EXERCISE GOAL:
Search the data for the string "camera" and gather each line it is in.

RECORDS PROVIDED:
-- -- --

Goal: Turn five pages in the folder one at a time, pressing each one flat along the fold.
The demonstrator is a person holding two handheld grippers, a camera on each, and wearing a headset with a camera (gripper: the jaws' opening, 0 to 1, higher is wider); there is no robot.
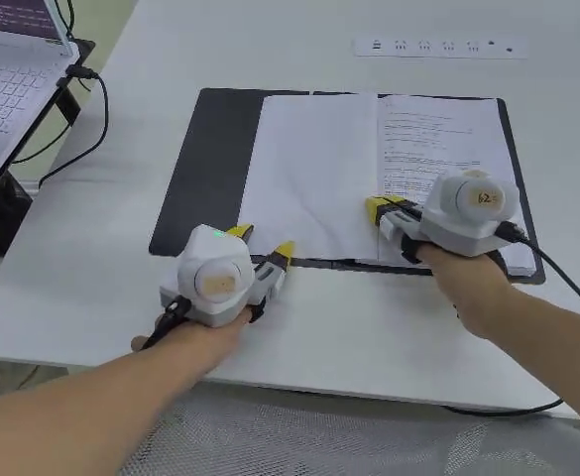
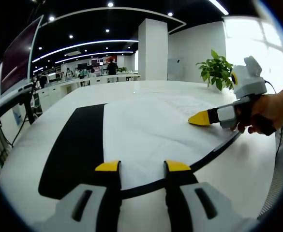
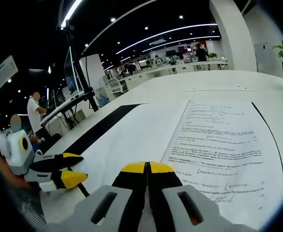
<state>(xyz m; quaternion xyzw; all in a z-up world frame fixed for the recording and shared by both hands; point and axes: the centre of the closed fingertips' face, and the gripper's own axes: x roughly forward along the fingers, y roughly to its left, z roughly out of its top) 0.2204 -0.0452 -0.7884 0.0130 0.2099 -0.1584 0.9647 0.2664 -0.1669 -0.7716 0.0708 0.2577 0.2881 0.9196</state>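
Note:
The folder (image 1: 210, 169) lies open on the white table, its black cover showing on the left. A blank white page (image 1: 309, 169) lies left of the fold and a printed page (image 1: 438, 139) right of it. My right gripper (image 1: 381, 208) is shut, its yellow tips resting on the paper by the fold near the front edge; its own view shows the shut tips (image 3: 146, 168) over the printed page (image 3: 223, 140). My left gripper (image 1: 264, 241) is open at the folder's front edge, with nothing between its fingers. In its own view the open left gripper (image 2: 142, 166) faces the blank page (image 2: 151, 130).
A laptop (image 1: 12, 79) on a stand sits at the far left with a black cable (image 1: 96, 109) trailing onto the table. A white power strip (image 1: 438, 47) lies beyond the folder. The table's front edge (image 1: 349, 392) is just behind my hands.

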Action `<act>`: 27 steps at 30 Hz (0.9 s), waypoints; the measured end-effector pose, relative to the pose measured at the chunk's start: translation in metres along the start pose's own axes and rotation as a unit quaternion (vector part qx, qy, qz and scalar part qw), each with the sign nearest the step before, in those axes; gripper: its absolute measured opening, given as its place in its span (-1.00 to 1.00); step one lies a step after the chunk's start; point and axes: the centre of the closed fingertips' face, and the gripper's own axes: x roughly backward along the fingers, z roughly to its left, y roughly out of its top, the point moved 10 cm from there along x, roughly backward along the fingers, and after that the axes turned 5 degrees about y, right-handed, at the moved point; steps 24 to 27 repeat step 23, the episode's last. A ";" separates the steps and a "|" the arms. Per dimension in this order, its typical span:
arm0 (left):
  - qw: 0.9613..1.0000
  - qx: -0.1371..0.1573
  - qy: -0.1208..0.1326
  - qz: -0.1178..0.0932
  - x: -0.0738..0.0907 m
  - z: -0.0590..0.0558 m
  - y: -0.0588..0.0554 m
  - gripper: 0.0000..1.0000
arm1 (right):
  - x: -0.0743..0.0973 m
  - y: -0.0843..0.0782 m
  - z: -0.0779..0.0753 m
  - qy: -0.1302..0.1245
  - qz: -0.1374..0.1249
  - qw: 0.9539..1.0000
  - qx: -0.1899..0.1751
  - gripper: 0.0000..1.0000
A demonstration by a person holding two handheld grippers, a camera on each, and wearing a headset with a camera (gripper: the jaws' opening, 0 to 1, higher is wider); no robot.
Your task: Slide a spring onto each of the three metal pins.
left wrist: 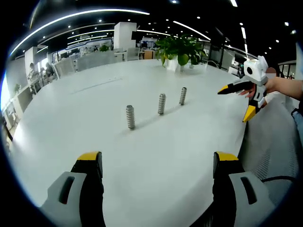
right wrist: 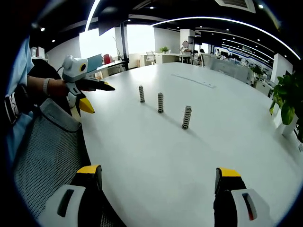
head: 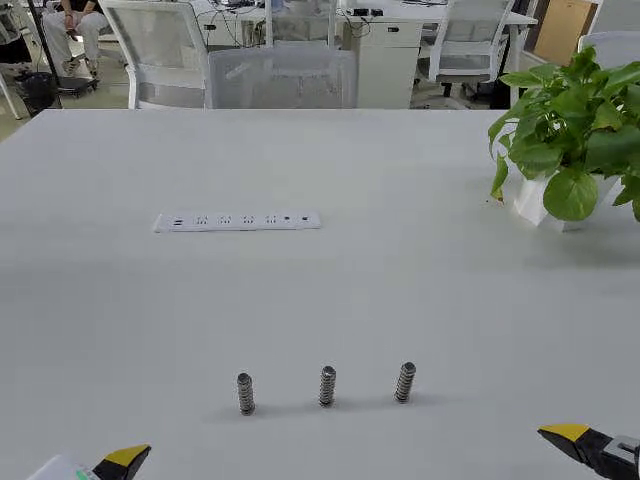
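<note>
A white table (head: 420,300) spans the head view. A white power strip (head: 238,221) lies flat on it, left of centre and toward the far side. Near the right edge a leafy green plant (head: 570,110) stands in a white pot (head: 528,200). Behind the far edge stands a grey mesh chair (head: 282,78), with a white chair (head: 155,45) to its left. Farther back is a white cabinet (head: 388,60), and a seated person (head: 75,25) is at top left. In the right gripper view a mesh seat (right wrist: 52,151) sits just beside the table's near edge.
</note>
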 end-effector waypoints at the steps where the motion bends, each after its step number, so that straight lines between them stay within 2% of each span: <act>1: 1.000 -0.001 0.000 0.000 0.000 0.000 0.000 0.93 | 0.000 0.000 0.000 0.000 0.000 1.000 0.001 0.99; 6: 1.000 0.006 0.004 -0.001 -0.002 0.001 -0.002 0.93 | 0.000 0.000 0.003 -0.001 -0.006 1.000 0.002 0.99; 11: 1.000 0.013 0.008 -0.002 -0.002 0.005 -0.003 0.93 | 0.000 -0.001 0.005 0.002 0.001 1.000 0.006 0.99; 16: 1.000 0.010 0.007 -0.001 -0.002 0.006 -0.003 0.93 | -0.002 -0.001 0.006 0.004 0.000 1.000 0.004 0.99; 20: 1.000 0.011 0.007 0.000 -0.002 0.007 -0.002 0.93 | -0.006 -0.004 0.009 0.009 0.013 1.000 0.011 0.99; 27: 1.000 0.008 0.006 0.000 -0.001 0.008 -0.002 0.93 | -0.008 -0.003 0.010 0.012 0.013 1.000 0.010 0.99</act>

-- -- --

WRITTEN ANSWER:
The demonstrator is a person holding two handheld grippers, a camera on each, and wearing a headset with a camera (gripper: the jaws' opening, 0 to 1, higher is wider); there is no robot.
A demonstration by a person holding two handheld grippers, a camera on each, and wearing a headset with a camera (gripper: the jaws' opening, 0 to 1, higher is wider); no robot.

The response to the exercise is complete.